What the task asks: Word for word, give the listing below again.
================
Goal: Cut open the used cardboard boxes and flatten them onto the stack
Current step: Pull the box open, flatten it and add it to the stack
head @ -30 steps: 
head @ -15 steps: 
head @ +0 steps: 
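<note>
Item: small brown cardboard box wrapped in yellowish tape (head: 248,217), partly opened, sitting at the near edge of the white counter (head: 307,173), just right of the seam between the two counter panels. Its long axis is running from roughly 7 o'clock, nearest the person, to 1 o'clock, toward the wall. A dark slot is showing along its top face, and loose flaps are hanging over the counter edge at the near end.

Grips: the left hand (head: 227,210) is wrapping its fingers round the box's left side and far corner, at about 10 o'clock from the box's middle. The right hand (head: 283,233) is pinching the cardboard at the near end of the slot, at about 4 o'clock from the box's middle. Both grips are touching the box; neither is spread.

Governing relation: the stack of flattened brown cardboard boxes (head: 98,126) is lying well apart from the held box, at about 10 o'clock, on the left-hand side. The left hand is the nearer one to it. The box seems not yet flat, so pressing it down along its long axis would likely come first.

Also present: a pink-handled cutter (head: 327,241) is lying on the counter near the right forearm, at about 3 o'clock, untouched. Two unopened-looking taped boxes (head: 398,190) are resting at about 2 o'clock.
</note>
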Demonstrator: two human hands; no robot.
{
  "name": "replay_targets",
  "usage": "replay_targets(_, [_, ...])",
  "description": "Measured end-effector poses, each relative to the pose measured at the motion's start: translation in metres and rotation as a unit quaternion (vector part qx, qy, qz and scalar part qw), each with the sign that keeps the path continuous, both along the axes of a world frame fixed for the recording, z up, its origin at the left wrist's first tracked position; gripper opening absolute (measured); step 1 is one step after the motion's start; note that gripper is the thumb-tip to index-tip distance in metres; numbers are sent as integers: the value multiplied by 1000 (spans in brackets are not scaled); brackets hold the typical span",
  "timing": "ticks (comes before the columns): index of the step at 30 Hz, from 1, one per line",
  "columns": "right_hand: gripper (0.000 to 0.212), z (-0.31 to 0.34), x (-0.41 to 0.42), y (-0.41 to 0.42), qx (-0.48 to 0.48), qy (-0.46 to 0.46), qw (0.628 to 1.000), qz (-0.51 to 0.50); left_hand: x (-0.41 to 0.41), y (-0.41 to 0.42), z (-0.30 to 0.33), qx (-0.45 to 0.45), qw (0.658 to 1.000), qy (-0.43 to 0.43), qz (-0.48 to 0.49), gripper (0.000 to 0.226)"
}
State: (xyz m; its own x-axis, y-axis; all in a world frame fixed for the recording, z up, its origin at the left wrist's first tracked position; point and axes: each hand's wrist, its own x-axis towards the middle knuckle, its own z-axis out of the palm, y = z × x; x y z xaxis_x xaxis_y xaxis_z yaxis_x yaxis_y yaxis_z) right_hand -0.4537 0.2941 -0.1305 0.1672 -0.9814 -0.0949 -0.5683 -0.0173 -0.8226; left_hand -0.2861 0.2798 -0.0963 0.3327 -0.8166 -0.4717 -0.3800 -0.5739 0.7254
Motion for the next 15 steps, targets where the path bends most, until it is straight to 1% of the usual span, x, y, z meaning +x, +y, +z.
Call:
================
Solution for this exercise:
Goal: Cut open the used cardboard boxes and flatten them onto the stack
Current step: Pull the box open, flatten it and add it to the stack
head @ -30 steps: 
head @ -15 steps: 
head @ +0 steps: 
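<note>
Item: small brown cardboard box wrapped in yellowish tape (head: 248,217), partly opened, sitting at the near edge of the white counter (head: 307,173), just right of the seam between the two counter panels. Its long axis is running from roughly 7 o'clock, nearest the person, to 1 o'clock, toward the wall. A dark slot is showing along its top face, and loose flaps are hanging over the counter edge at the near end.

Grips: the left hand (head: 227,210) is wrapping its fingers round the box's left side and far corner, at about 10 o'clock from the box's middle. The right hand (head: 283,233) is pinching the cardboard at the near end of the slot, at about 4 o'clock from the box's middle. Both grips are touching the box; neither is spread.

Governing relation: the stack of flattened brown cardboard boxes (head: 98,126) is lying well apart from the held box, at about 10 o'clock, on the left-hand side. The left hand is the nearer one to it. The box seems not yet flat, so pressing it down along its long axis would likely come first.

Also present: a pink-handled cutter (head: 327,241) is lying on the counter near the right forearm, at about 3 o'clock, untouched. Two unopened-looking taped boxes (head: 398,190) are resting at about 2 o'clock.
</note>
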Demonstrator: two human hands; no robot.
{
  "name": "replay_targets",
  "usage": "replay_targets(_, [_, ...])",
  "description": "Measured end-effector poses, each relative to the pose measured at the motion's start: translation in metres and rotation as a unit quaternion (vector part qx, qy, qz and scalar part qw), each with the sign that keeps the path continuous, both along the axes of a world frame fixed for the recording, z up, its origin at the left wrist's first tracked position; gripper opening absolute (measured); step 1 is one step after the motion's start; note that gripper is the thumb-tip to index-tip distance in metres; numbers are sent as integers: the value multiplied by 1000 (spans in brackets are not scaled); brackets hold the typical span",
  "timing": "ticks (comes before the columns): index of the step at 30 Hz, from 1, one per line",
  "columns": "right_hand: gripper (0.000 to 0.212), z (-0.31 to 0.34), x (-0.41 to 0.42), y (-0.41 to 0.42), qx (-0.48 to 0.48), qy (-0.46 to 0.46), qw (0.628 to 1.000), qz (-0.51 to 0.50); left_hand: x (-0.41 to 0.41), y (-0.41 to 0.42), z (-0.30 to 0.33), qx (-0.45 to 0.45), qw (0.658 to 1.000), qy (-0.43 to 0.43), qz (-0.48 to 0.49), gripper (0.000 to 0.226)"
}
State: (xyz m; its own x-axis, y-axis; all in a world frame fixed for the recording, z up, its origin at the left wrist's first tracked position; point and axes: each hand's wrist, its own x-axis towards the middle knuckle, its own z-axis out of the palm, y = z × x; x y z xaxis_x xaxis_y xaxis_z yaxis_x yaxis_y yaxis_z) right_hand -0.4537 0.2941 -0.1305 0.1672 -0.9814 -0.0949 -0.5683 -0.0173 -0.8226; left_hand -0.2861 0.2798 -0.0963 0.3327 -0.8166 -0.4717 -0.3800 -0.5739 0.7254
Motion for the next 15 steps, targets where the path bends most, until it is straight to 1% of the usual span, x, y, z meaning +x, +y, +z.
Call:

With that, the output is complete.